Finance Secretary Benjamin E. Diokno shared the government’s development agenda with business leaders during the Chinese-Filipino Business Club Inc. (CFBCI) Forum with the theme, “Strengthening Economic Resilience and Sustainability: Charting the Path Towards Inclusive Growth,” on April 19, 2023 at the Century Park Hotel, Manila.
“High-quality, digitally-driven, 21st century job creation will be the cornerstone of our economic revitalization. For this, we will invest heavily in high-impact sectors: digitalization, human capital development, and infrastructure,” he said in his keynote message to the Chinese-Filipino business community.
According to Secretary Diokno, this strategy requires heavy financing, which calls for a robust fiscal policy framework.
The economic team introduced the Philippines’ first-ever Medium-Term Fiscal Framework (MTFF) to be used as a roadmap to attain macro-fiscal stability and to support the Marcos, Jr. administration’s plans for economic recovery.
The MTFF will bring down the deficit-to-GDP ratio to 3.0 percent by 2028, debt-to-GDP ratio to less than 60 percent by 2025, and sustain infrastructure spending at 5 to 6 percent of GDP annually.
“The Marcos Jr. administration recognizes that true economic and social transformation is only possible through the cooperation of every sector of the economy,” Secretary Diokno said.
With this, the government has made public-private partnerships (PPPs) more efficient by revising the Implementing Rules and Regulations (IRR) of the Build-Operate-Transfer (BOT) Law. This clarified provisions on processing infrastructure or development projects to arrive at the real cost of the project to the government, consumers, and taxpayers.
Secretary Diokno also noted that the revised IRR includes inputs from the private sector and civil society to ensure that the benefits and risks of PPP projects are equitably distributed among parties, while safeguarding national interest.
On March 9, the National Economic and Development Authority (NEDA) Board approved 194 high-impact Infrastructure Flagship Projects (IFPs), with a combined value of PHP9 trillion.

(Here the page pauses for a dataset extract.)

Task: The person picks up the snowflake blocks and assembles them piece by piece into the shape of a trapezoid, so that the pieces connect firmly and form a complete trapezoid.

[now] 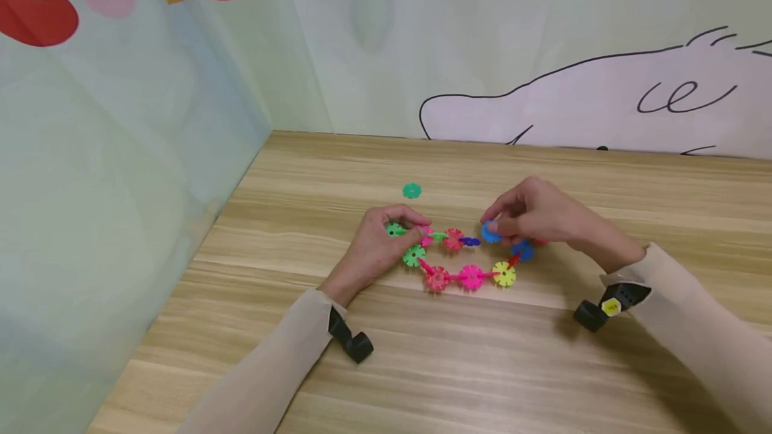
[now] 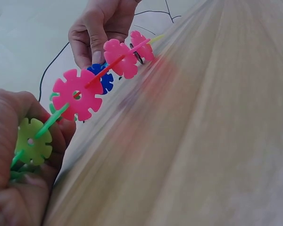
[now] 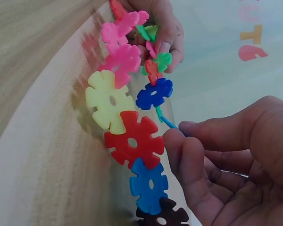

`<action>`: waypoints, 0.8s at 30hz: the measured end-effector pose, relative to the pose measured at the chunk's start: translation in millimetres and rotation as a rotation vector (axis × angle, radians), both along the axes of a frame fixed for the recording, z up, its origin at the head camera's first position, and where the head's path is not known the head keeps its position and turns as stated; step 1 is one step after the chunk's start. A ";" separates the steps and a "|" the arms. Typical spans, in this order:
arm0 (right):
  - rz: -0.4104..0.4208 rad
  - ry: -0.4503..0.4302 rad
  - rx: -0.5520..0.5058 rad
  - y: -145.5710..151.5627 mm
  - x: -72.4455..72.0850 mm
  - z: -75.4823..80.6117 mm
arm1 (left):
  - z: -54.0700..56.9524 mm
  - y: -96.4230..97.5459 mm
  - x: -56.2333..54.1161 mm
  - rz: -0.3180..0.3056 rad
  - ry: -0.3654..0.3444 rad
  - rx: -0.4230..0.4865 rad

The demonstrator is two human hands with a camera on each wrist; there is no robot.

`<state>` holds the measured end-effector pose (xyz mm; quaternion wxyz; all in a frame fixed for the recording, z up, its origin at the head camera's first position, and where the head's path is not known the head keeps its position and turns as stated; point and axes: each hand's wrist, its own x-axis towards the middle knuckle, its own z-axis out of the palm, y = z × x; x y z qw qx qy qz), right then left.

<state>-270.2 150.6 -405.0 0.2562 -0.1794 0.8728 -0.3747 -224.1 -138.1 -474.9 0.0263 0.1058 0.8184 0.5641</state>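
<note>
A loop-shaped chain of interlocking notched plastic discs lies low over the table. Its near row includes a pink disc and a yellow disc. At the chain's left end, my left hand pinches a pink disc between thumb and fingers, with green discs beside it. My right hand pinches a light blue disc, which appears edge-on in the right wrist view. Just left of that disc stands a dark blue disc of the far row. Below the right hand is another blue disc, joined to a red disc.
One loose green disc lies flat on the wooden table, beyond the left hand. A printed wall borders the table's far edge, and another wall runs along its left side. Both sleeves carry small black wrist cameras.
</note>
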 end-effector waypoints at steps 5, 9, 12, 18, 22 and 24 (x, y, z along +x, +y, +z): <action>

“Among the projects in the IFP list are three priority bridges crossing the Pasig-Marikina River and Manggahan Floodway. This project would not have been possible without the support of the Government of the People’s Republic of China,” Secretary Diokno said.

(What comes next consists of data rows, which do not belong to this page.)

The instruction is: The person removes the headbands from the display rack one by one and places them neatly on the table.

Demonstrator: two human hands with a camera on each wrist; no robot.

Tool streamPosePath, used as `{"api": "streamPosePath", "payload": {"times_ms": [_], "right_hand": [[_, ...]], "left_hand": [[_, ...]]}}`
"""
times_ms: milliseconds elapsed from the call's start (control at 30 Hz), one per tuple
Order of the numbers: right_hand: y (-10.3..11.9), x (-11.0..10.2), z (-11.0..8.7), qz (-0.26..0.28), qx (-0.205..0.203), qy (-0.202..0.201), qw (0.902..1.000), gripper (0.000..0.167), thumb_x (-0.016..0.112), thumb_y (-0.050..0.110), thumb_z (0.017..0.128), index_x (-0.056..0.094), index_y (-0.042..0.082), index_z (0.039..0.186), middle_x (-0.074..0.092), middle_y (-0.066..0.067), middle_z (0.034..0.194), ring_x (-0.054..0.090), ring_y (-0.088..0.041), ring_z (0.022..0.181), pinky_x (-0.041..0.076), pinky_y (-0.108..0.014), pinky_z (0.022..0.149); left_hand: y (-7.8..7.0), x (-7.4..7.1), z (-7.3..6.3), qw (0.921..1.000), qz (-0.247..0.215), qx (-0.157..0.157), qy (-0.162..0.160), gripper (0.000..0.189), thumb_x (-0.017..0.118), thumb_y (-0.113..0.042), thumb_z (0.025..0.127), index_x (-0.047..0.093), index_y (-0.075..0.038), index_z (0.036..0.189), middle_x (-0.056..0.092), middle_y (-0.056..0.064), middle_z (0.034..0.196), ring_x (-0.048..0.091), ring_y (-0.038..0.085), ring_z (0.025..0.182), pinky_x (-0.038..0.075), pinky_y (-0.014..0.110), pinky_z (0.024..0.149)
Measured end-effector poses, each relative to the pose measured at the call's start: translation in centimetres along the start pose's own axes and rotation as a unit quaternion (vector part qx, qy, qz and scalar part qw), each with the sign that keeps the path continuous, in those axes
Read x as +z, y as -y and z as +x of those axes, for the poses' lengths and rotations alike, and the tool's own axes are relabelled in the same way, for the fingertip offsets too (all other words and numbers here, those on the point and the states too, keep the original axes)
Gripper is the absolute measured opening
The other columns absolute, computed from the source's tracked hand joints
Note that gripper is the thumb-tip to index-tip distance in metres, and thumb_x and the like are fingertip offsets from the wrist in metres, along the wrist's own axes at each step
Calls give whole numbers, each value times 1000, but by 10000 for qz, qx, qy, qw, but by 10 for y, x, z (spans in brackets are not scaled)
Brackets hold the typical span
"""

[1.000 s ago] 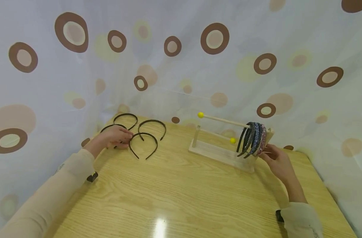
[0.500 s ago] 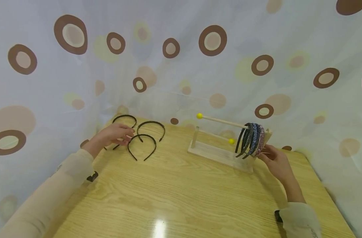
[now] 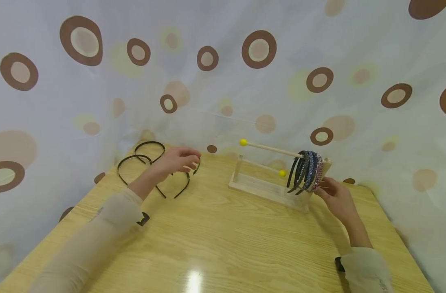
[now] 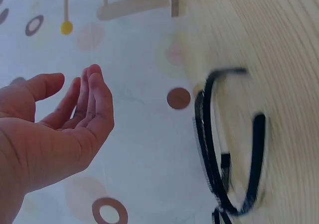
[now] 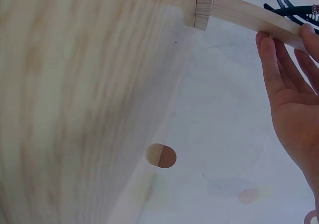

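Note:
My left hand [image 3: 176, 160] is over black headbands on the table, fingers loosely bent; the left wrist view shows nothing between thumb and fingers. A toothed headband [image 4: 207, 149] lies apart from that hand in the left wrist view. In the head view, one headband [image 3: 124, 162] lies left of the hand, another [image 3: 149, 142] behind it. Two more are partly hidden beneath the hand. My right hand [image 3: 338, 201] pinches the upright post [image 5: 244, 12] of a wooden headband rack [image 3: 261, 189]. Black, glittery blue and pink headbands [image 3: 307, 171] hang bunched at the rack's right end.
The rack's two rods end in yellow balls [image 3: 243, 142] pointing left. A wooden table [image 3: 215, 244] carries everything. Behind and beside it hangs a pale curtain [image 3: 226, 24] patterned with brown circles.
My left hand has moved right from the leftmost headbands to over the right-hand pair, uncovering the left one. My right hand keeps its hold on the rack, which has stayed in place.

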State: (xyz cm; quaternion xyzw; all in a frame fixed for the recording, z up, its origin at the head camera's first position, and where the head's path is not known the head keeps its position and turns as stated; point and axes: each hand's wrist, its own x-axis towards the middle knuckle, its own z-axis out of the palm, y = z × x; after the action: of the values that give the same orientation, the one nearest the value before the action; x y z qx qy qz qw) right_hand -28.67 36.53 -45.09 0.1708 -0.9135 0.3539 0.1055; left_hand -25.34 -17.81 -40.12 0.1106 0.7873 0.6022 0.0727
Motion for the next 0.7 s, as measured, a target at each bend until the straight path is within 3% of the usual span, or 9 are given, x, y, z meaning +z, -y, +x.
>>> {"api": "streamPosePath", "payload": {"times_ms": [100, 233, 333, 500, 700], "right_hand": [[-1, 1, 1, 75, -54, -45, 9999, 51, 63, 30, 104, 53, 2, 146, 66, -22, 126, 62, 0, 101, 49, -19, 80], [-4, 2, 0, 119, -149, -129, 9997, 49, 64, 27, 104, 55, 2, 145, 67, -21, 124, 56, 13, 96, 47, -14, 80], [-9, 2, -2, 111, -132, -136, 9998, 50, 64, 27, 104, 54, 1, 146, 67, -21, 125, 56, 13, 97, 47, -13, 80], [-9, 0, -4, 148, -113, -165, 9997, 50, 64, 26, 104, 54, 1, 146, 67, -21, 124, 58, 11, 97, 48, -12, 79], [-5, 0, -1, 279, -108, -129, 9995, 50, 65, 27, 103, 55, 4, 146, 68, -19, 124, 67, -12, 103, 50, -16, 81]], "left_hand": [[-5, 26, 15, 9991, -297, 285, 26, 33, 61, -24, 106, 64, -6, 133, 67, 14, 121, 64, 38, 111, 52, 46, 95], [-12, 66, 38, 9959, -638, 627, 126, 31, 60, -24, 106, 66, -7, 130, 69, 12, 115, 67, 33, 104, 53, 46, 93], [-19, 97, 53, 9930, -768, 838, 323, 30, 60, -24, 106, 66, -6, 130, 69, 13, 115, 68, 29, 99, 54, 45, 92], [-29, 144, 73, 9883, -591, 1247, 652, 29, 60, -25, 106, 67, -9, 129, 71, 10, 114, 69, 28, 100, 54, 45, 91], [-36, 192, 88, 9841, 122, 1604, 755, 29, 64, -29, 104, 70, -13, 128, 71, -5, 108, 68, 15, 94, 55, 32, 80]]}}
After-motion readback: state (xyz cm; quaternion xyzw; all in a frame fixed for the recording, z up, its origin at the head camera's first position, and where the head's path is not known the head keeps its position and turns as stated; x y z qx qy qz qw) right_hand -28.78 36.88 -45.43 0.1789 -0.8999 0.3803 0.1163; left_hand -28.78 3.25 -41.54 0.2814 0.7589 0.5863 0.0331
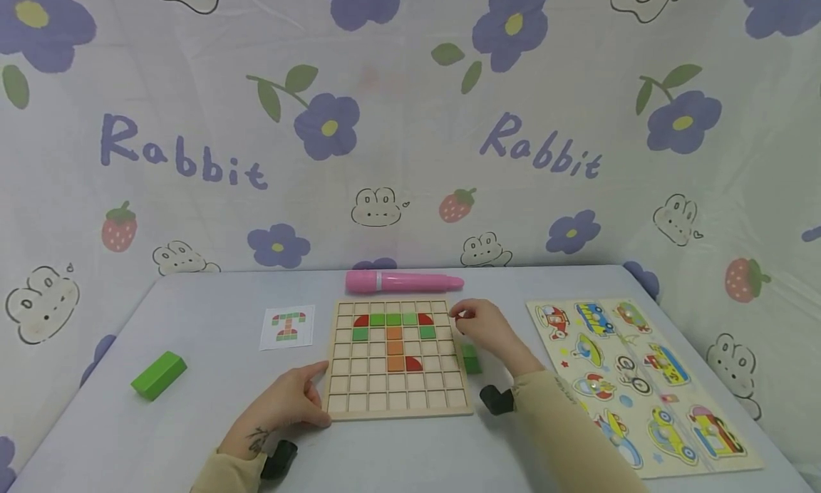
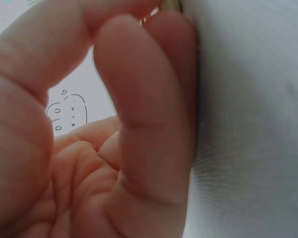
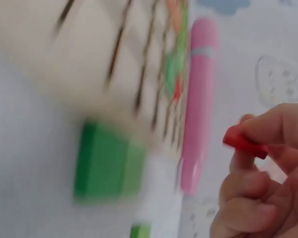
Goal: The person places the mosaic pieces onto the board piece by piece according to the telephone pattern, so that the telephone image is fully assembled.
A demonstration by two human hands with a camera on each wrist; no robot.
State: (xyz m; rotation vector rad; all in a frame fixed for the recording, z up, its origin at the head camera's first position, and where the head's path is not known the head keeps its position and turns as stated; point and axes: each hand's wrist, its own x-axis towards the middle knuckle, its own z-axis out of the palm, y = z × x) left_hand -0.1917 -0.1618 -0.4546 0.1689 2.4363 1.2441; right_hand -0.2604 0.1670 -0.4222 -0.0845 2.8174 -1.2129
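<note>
My left hand (image 1: 288,400) holds the near left corner of a wooden grid board (image 1: 362,404), thumb at the corner and index finger on the left edge. The left wrist view shows its other fingers curled. Between thumb and fingers my right hand (image 1: 484,329) pinches a small red block (image 3: 248,147), just off the board's far right edge. On the board, green squares (image 1: 393,320) form a row between red quarter-circle blocks (image 1: 362,321). Below them, a column of orange squares (image 1: 395,348) has another red quarter-circle beside its foot.
A pattern card (image 1: 286,328) lies left of the board, a green block (image 1: 159,375) further left. Green blocks (image 1: 471,359) touch or nearly touch the board's right side. Behind it lies a pink marker (image 1: 404,282). A vehicle puzzle board (image 1: 641,393) is at the right.
</note>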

Last January, the DOF and China Eximbank signed four loan agreements amounting to US$202 million or RMB1.4 billion to finance the priority bridges, namely the North and South Harbor Bridge, Palanca-Villegas Bridge, and East-West Bank Bridge 2.
This will provide additional fixed links and alternative routes crossing the river and the floodway and will ease traffic congestion in Metro Manila.
“Aside from physical connectivity, we are also working to upgrade our digital infrastructure. The pandemic has made it clear that traditional ways of doing business will not survive the industry of tomorrow,” Secretary Diokno said.
The House of Representatives recently approved the E-Governance Bill on third and final reading. The measure seeks to institutionalize the use of information and communication technologies and emerging technologies to improve the efficiency of public services.
The bill is expected to enhance the ease of doing business in the country and improve public trust in the government.
“As business leaders, I invite you to work with the Philippine government in building a dynamic and thriving economy that our people deserve,” Secretary Diokno said in closing.